(Collection entries)

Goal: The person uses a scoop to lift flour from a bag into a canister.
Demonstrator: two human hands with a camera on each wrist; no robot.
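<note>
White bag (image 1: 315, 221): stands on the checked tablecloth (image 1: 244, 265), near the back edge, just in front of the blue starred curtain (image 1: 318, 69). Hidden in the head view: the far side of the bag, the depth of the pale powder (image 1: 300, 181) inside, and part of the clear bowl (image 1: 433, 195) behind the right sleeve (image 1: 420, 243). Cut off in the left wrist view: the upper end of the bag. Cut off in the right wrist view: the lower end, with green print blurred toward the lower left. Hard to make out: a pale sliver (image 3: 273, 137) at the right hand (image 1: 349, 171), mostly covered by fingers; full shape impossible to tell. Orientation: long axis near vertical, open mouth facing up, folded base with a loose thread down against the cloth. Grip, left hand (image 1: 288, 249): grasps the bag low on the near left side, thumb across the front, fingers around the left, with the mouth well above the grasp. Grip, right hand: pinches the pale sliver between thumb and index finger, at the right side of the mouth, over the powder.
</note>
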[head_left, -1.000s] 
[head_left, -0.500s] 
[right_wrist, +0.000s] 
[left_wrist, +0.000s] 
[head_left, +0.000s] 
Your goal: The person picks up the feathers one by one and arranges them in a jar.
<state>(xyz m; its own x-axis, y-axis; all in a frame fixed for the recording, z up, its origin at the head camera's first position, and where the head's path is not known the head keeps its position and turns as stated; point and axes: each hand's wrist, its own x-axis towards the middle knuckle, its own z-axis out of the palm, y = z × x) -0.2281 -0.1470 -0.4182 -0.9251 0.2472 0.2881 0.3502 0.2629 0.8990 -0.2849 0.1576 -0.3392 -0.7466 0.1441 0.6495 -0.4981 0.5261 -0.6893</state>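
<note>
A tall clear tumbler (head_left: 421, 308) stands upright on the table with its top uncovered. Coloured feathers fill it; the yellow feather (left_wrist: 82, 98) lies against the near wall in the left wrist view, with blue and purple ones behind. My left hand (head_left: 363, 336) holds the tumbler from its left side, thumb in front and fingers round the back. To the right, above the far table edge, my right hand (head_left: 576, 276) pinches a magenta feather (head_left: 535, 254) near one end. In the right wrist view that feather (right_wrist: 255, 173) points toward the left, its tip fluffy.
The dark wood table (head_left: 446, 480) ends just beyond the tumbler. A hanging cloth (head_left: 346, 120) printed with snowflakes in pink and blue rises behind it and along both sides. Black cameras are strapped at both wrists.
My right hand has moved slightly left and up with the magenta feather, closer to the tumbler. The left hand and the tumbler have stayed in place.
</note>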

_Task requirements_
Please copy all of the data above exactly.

_Answer to this exercise_
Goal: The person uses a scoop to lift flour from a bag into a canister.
Demonstrator: two human hands with a camera on each wrist; no robot.
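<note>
White bag (image 1: 315, 221): stands on the checked tablecloth (image 1: 244, 265), near the back edge, just in front of the blue starred curtain (image 1: 318, 69). Hidden in the head view: the far side of the bag, the depth of the pale powder (image 1: 300, 181) inside, and part of the clear bowl (image 1: 433, 195) behind the right sleeve (image 1: 420, 243). Cut off in the left wrist view: the upper end of the bag. Cut off in the right wrist view: the lower end, with green print blurred toward the lower left. Hard to make out: a pale sliver (image 3: 273, 137) at the right hand (image 1: 349, 171), mostly covered by fingers; full shape impossible to tell. Orientation: long axis near vertical, open mouth facing up, folded base with a loose thread down against the cloth. Grip, left hand (image 1: 288, 249): grasps the bag low on the near left side, thumb across the front, fingers around the left, with the mouth well above the grasp. Grip, right hand: pinches the pale sliver between thumb and index finger, at the right side of the mouth, over the powder.
</note>
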[head_left, -1.000s] 
[head_left, -0.500s] 
[right_wrist, +0.000s] 
[left_wrist, +0.000s] 
[head_left, +0.000s] 
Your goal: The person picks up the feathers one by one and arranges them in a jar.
<state>(xyz m; its own x-axis, y-axis; all in a frame fixed for the recording, z up, its origin at the head camera's first position, and where the head's path is not known the head keeps its position and turns as stated; point and axes: each hand's wrist, its own x-axis towards the middle knuckle, its own z-axis out of the palm, y = z × x) -0.2281 -0.1470 -0.4182 -0.9251 0.2472 0.2881 0.3502 0.2629 0.8990 -0.2849 0.1576 -0.3392 -0.7466 0.1441 0.6495 -0.4981 0.5261 -0.6893</state>
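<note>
A tall clear tumbler (head_left: 421, 308) stands upright on the table with its top uncovered. Coloured feathers fill it; the yellow feather (left_wrist: 82, 98) lies against the near wall in the left wrist view, with blue and purple ones behind. My left hand (head_left: 363, 336) holds the tumbler from its left side, thumb in front and fingers round the back. To the right, above the far table edge, my right hand (head_left: 576, 276) pinches a magenta feather (head_left: 535, 254) near one end. In the right wrist view that feather (right_wrist: 255, 173) points toward the left, its tip fluffy.
The dark wood table (head_left: 446, 480) ends just beyond the tumbler. A hanging cloth (head_left: 346, 120) printed with snowflakes in pink and blue rises behind it and along both sides. Black cameras are strapped at both wrists.
My right hand has moved slightly left and up with the magenta feather, closer to the tumbler. The left hand and the tumbler have stayed in place.
</note>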

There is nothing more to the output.